Issue Date: April 20, 2008
3 places worth saving
As Earth Day approaches, we visit favorite destinations with environmental challenges.
By Kimberly Lisagor
There are certain truths we hold about our world: Glaciers top Mount Kilimanjaro, the Amazon is the largest tropical rain forest, and the Great Barrier Reef is a "wonder of the natural world," to name a few. As it turns out, these "truths" may not always be. Glaciers are melting, rain forests are succumbing to deforestation, and warming oceans are destroying reefs.

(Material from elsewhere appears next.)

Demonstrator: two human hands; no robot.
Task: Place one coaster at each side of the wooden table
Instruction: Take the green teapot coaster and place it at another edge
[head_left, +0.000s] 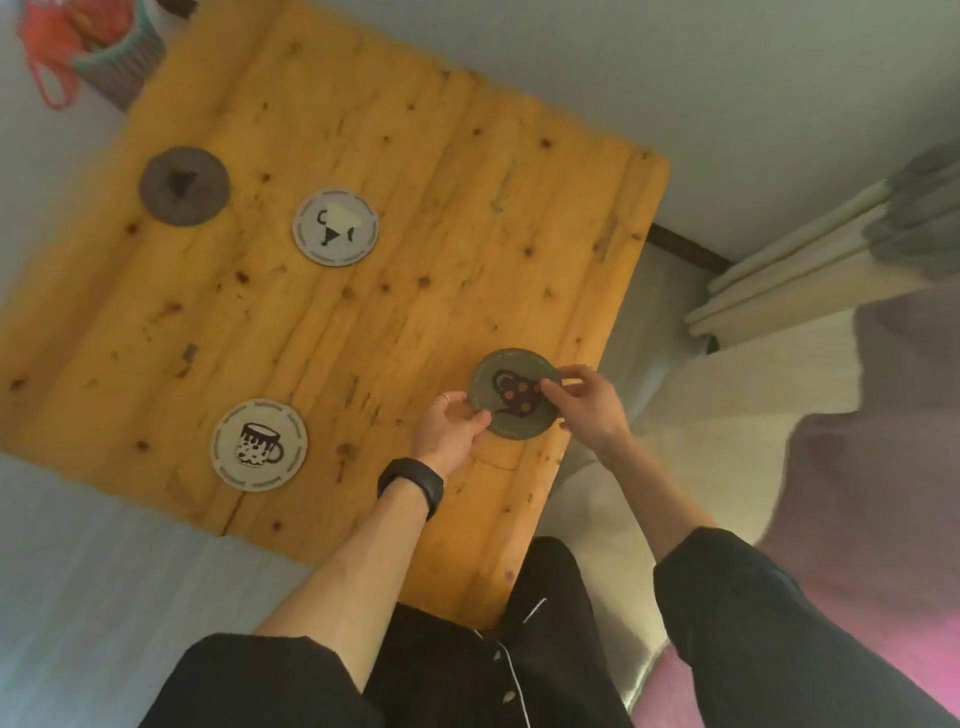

These are not foregone conclusions. They are simply reminders that when we visit a place, we are seeing it at a particular moment in time. Our environment is in flux, sometimes in ways we can -- and should -- work to prevent.
In our own country, many of the destinations that we have come to know and love are facing struggles that could lead to dramatic changes within our lifetime. My new book, "Disappearing Destinations: 37 Places in Peril and What Can Be Done to Help Save Them" (Vintage, $15.95), co-authored with Heather Hansen, features three whose futures may depend on our ability to see them in a new light and intervene on their behalf.
Napa Valley, Calif.
The problem: Higher temperatures.
Rising temperatures threaten the grapes in Napa Valley.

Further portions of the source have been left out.